Instructions for the task
Lines to return, exactly: from the line with "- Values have" to the line with "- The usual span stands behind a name" in the entries below, both included.

Data items

= = =

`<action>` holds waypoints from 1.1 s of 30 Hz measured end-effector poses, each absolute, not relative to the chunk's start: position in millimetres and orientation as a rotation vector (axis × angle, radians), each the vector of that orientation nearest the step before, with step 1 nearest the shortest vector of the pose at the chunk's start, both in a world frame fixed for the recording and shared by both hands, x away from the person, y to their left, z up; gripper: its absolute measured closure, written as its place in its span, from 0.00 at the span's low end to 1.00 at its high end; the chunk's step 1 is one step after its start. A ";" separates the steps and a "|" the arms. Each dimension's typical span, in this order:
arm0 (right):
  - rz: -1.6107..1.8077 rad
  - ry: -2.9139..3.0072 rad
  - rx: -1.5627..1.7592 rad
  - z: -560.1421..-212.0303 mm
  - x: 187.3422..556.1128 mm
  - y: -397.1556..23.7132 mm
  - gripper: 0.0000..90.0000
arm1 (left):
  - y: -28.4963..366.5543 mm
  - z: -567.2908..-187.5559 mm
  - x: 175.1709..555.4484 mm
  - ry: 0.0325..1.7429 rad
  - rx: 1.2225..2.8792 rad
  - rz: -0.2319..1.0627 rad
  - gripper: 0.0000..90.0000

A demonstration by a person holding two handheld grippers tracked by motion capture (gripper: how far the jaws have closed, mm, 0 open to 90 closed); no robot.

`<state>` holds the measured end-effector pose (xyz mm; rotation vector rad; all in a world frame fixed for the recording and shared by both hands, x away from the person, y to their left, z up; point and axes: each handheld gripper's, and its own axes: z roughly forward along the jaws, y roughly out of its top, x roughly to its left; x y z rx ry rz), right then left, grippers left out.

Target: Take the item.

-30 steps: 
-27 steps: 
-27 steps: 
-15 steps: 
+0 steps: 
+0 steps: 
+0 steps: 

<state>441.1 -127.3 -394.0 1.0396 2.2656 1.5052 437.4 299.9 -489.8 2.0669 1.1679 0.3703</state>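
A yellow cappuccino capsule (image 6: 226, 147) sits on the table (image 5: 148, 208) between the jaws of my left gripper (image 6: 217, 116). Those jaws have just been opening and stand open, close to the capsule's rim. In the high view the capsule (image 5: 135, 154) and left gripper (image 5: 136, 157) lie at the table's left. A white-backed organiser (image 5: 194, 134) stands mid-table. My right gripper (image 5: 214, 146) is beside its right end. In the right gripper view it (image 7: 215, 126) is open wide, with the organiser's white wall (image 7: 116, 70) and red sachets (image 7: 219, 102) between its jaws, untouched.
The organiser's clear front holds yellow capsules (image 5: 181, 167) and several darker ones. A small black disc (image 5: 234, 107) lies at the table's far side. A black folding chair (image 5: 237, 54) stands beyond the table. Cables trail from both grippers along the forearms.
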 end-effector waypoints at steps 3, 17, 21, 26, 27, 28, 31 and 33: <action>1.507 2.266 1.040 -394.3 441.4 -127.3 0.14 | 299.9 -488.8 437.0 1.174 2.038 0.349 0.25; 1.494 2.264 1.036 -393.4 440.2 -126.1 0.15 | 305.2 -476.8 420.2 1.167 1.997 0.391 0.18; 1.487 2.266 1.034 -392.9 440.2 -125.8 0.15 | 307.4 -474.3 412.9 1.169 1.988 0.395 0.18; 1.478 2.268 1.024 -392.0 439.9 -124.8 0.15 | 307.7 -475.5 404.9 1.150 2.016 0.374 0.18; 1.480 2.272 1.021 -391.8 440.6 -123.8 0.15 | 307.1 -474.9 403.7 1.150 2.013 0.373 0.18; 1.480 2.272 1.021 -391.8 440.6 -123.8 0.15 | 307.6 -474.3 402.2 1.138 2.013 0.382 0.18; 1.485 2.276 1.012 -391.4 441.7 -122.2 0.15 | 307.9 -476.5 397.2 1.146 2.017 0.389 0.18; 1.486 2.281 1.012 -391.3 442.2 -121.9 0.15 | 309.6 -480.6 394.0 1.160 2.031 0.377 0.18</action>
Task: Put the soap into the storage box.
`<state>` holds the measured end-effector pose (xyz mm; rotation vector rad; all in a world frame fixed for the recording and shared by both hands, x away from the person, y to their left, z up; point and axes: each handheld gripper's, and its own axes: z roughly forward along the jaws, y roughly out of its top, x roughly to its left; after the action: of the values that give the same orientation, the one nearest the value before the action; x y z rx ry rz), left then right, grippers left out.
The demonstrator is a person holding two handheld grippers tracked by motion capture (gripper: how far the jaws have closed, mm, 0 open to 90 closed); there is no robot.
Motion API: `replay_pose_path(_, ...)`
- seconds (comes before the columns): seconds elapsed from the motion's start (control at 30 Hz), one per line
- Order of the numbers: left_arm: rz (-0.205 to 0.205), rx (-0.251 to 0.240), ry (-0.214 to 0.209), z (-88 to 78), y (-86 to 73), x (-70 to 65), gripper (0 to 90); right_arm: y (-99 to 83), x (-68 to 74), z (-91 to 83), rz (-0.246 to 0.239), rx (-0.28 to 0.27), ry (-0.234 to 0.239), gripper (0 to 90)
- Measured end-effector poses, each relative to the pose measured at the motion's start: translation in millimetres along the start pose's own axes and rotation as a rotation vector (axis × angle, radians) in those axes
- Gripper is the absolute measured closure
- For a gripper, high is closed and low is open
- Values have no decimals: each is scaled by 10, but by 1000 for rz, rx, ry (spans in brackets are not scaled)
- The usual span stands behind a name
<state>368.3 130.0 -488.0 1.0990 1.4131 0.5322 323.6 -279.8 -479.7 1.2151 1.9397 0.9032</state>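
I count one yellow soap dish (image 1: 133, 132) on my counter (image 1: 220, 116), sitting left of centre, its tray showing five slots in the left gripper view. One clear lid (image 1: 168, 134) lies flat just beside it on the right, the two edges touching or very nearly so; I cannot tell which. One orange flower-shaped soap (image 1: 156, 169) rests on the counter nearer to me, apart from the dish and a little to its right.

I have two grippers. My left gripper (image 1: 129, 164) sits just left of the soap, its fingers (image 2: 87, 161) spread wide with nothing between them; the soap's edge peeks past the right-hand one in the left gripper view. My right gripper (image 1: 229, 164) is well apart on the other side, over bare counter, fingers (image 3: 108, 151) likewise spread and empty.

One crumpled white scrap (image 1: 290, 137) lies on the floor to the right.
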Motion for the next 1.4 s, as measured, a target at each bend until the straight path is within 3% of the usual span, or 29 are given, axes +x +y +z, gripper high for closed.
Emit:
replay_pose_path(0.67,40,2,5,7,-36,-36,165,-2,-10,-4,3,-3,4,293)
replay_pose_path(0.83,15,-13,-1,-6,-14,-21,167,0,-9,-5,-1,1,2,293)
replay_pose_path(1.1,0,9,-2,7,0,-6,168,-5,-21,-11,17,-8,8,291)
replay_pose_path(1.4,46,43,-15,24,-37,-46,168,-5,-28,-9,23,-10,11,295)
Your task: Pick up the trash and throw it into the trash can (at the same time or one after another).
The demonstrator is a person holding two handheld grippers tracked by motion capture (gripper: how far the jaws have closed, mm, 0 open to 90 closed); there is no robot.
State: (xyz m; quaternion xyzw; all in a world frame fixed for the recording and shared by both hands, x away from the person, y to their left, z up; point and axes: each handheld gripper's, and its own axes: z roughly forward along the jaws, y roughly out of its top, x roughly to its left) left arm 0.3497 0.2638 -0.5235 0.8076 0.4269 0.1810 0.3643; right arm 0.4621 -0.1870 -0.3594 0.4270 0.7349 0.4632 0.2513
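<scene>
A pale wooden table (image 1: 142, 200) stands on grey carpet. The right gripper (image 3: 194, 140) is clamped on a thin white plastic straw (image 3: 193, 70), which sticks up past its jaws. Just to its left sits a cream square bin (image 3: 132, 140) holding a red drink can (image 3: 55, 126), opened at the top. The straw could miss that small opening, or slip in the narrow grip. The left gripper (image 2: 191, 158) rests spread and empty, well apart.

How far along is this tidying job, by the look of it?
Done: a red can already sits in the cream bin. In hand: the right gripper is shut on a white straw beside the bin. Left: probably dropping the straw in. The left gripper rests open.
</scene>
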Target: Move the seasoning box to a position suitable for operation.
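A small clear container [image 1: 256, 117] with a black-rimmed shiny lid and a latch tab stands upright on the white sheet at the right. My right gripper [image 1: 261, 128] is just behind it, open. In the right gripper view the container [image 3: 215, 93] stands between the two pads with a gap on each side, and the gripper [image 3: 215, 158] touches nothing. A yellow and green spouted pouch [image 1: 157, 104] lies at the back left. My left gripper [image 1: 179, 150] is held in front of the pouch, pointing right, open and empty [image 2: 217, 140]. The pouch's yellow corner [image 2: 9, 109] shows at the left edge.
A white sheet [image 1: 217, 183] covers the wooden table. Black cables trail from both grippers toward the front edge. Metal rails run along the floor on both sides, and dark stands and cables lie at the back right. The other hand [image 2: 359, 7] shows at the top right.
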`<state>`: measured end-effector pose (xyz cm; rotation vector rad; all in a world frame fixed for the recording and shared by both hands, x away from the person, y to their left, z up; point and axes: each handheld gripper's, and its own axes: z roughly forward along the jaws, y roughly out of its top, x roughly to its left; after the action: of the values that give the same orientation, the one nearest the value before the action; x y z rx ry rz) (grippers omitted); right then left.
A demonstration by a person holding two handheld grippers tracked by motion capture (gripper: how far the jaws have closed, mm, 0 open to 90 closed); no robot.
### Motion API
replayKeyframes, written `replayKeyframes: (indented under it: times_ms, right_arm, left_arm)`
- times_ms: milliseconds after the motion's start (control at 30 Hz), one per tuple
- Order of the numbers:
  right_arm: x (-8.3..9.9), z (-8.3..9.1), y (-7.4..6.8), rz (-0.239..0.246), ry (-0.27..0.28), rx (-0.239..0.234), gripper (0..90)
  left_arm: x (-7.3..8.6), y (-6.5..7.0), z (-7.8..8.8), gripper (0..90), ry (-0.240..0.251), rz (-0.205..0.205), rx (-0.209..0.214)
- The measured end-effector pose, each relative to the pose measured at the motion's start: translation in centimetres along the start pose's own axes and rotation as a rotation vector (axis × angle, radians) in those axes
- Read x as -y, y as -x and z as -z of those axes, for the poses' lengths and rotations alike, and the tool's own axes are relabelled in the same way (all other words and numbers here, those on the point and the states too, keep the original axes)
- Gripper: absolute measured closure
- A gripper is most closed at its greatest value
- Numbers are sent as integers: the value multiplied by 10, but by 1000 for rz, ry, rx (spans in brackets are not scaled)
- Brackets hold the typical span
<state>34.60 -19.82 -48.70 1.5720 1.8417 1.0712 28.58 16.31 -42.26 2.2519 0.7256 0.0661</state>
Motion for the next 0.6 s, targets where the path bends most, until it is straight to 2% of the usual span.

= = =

Answer box
- Values have no decimals: each is scaled by 10, but by 1000 for rz, rx, ry (spans in brackets are not scaled)
- The usual span stands behind a name

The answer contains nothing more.